Jewish exegesis of this period had four general methods: literalist, midrashic, pesher, and allegorical. Skeptic X and the Church of Christ only recognize one -- the first, and Skeptic X will allow the fourth to keep from looking foolish when it suits his purposes. It is the second that has relevance here, as Miller notes, quoting Longenecker:

The central concept in rabbinic exegesis, and presumably that of earlier Pharisees as well, was "midrash." The word comes from the verb darash (to resort to, seek; figuratively, to read repeatedly, study, interpret), and strictly denotes an interpretive exposition however derived and irrespective of the type of material under consideration. In the Mishnah, the Palestinian Gemaras, and the earlier Midrashim the verb peshat and derash are used in roughly synonymous fashion, for the earlier rabbis (the Tannaim) did not see any difference between their literal interpretations and their more elaborate exegetical treatment. Only among the Amoraite rabbis, sometime in the fourth century C.E were literalist exegesis and midrash exegesis consciously differentiated.

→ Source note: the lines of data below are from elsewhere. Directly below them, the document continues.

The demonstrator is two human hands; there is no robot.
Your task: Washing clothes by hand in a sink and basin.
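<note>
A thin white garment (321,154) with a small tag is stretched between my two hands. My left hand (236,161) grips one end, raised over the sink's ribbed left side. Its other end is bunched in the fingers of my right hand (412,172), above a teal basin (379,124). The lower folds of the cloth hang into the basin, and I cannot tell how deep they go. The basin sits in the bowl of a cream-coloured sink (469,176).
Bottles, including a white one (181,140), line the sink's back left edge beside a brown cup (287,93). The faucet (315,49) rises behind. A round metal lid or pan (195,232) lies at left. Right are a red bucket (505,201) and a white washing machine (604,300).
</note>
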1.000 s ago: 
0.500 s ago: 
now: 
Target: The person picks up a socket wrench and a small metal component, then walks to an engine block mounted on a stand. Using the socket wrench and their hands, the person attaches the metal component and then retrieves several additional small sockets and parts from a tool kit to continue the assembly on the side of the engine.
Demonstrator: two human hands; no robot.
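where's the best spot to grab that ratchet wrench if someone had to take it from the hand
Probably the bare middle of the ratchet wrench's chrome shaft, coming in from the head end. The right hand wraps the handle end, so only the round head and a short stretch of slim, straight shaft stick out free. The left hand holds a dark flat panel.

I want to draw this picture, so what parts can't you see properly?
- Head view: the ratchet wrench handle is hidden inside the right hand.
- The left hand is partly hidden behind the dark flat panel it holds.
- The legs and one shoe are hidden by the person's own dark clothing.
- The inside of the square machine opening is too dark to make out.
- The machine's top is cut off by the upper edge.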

But while not recognized as such until later, midrashic exegesis can be seen in retrospect to have differed from literalist exegesis among the Pharisaic teachers of the New Testament period.
Midrashic exegesis ostensibly takes its point of departure from the biblical text itself (though psychologically it may have been motivated by other factors) and seeks to explicate the hidden meanings contained therein by means of agreed-upon hermeneutical rules (e.g., Rabbi Hillel's seven Middoth; Rabbi Ishmael ben Elisha's later set of thirteen; Rabbi Eliezer ben Jose ha-Galili's thirty-two). The purpose of midrash exegesis is to contemporize the revelation of God given earlier for the people of God living later in a different situation. What results may be characterized by the maxim: "That has relevance for This"--that is, what is written in Scripture has relevance for our present situation. In so doing, early Judaism developed what George Foote Moore once aptly defined as "an atomistic exegesis, which interprets sentences, clauses, phrases, and even single words, independently of the context or the historical occasion, as divine oracles; combines them with other similar detached utterances; and makes large use of analogy of expression often by purely verbal association" (Judaism in the First Centuries of the Christian Era, 1.248).

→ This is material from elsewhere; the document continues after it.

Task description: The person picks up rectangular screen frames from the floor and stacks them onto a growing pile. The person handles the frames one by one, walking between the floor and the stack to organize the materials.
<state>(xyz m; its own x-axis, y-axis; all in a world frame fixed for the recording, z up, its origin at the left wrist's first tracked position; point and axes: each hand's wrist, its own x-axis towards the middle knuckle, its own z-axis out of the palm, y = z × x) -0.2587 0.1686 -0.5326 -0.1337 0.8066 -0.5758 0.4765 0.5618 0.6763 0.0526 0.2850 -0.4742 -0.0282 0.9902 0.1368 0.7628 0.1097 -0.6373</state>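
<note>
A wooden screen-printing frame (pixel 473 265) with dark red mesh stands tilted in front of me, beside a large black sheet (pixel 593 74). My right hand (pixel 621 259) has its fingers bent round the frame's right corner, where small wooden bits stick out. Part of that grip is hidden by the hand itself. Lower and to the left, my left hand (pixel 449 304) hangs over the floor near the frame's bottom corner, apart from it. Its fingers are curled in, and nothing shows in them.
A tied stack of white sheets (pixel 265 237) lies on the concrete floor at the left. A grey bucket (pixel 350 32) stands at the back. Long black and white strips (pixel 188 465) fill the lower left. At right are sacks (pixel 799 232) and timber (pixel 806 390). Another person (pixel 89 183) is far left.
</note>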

Romans 10:14-18 is precisely an example of this. Skeptic X shoots himself in both feet on this one with his crass and childish hyperliteralism, and the whole oikoumene has fallen on his head.


Banging his head against oikoumene takes up one whole page; another page or so is spent trying to stretch ge into a whole world. Unlike the oik- word, this indeed CAN be taken as meaning the whole magilla, but it also clearly is flexible enough to include smaller areas of land.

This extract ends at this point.